Monday, February 23, 2009
Wednesday, February 18, 2009
Wednesday, February 11, 2009
The phrase “The Voodoo of Location” is attributed to Werner Herzog, and it illustrates the German director’s belief that being right there - on site - will infuse a film with a certain magical authenticity that can’t be captured in any other way. Here’s exhibit A - Herzog’s 1972 masterpiece Aguirre: The Wrath of God.
Here, Herzog took his production into the jungles of Peru to tell the story of the doomed expedition of Gonzalo Pizarro. The films opening scene perfectly illustrates Herzog’s voodoo. In it we see a thin line of men making their way along a narrow mountain path to the ethereal, otherworldly music of Popul Vuh . The camera pulls back and we see the magnitude of the undertaking – The line turns out to contain hundreds of men, snaking along the side of the mountain. Could this have been filmed in the Rockies or the Alps, closer to shelter and amenities? Absolutely, but somehow it wouldn’t have been the same.
Have a look at this snippet. This is the expedition’s first foray unto the Amazon on their crude rafts, and it’s a great illustration of the hardships that this shoot encompassed. With the raging, dirty water, and the flecks of moisture on the camera lens, it looks forbidding. The crews are supposed to be a little uneasy here, and they look it.
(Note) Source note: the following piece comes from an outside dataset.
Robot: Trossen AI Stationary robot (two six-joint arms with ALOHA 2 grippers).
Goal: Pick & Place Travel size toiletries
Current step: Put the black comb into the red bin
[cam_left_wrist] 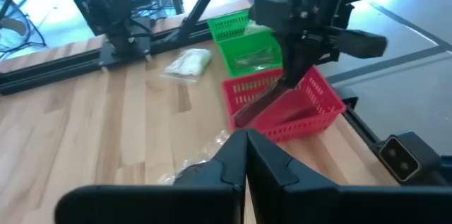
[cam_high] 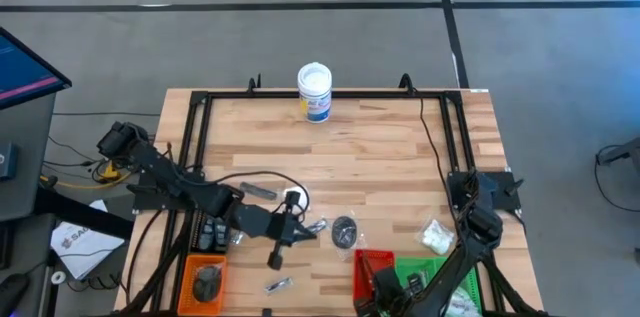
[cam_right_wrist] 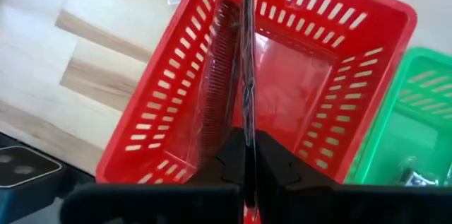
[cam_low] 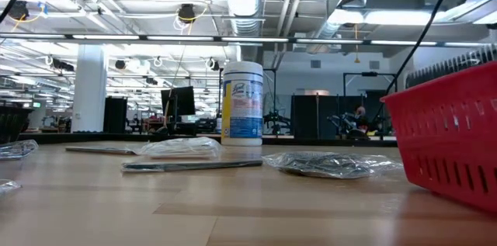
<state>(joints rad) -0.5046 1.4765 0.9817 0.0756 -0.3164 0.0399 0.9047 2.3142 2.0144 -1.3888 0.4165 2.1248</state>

I can’t go very far into a discussion of this film without mentioning the scenery-chewer extraordinaire, Klaus Kinski. Kinski plays the title role, and his Aguirre never looks like anything short of a lunatic. Watch Kinski muttering ominously in the background as one of his superiors lays out the plan for the expedition. Aguirre is very plainly mad, but he is also a compelling leader, which is how he manages to get so many of the men to join in his mutiny.
Also figuring prominently in things is the elegant Inez, played by Helena Rojo. She is the wife of Ursua, the leader of the expedition, and the man who Aguirre rises up against. From the start she looks out of place with her gowns, and her carriage that has to be carried through the mud, and she is the film’s truly tragic figure. Her husband is her insulation against Aguirre and his madness, and as it becomes plain that Ursua won’t survive, we fear for her as well. One of the most memorable images in the film is of the morning when Aguirre’s men take Ursua away to execute him. The execution is cut with a silent long shot of Inez, sitting with her back to the camera, softly wiping away a tear. It’s a beautiful, sad sequence, and no one who sees this film ever forgets it.
The most memorable image in Aguirre, however is easy to pinpoint. It’s the remarkable closing scene, with Aguirre still planing his empire on a raft filled with dead and dying men - and scores of monkeys. It’s the perfect operatic finale for this film, as Aguirre, now fully insane and crushed by his lofty goals, turns and asks “Who is with me?”
When I started to become, to quote my blogs tagline, an “insufferable film snob” this was my favorite movie. I have many different favorite movies now, depending on my mood, but this one is still number one with me.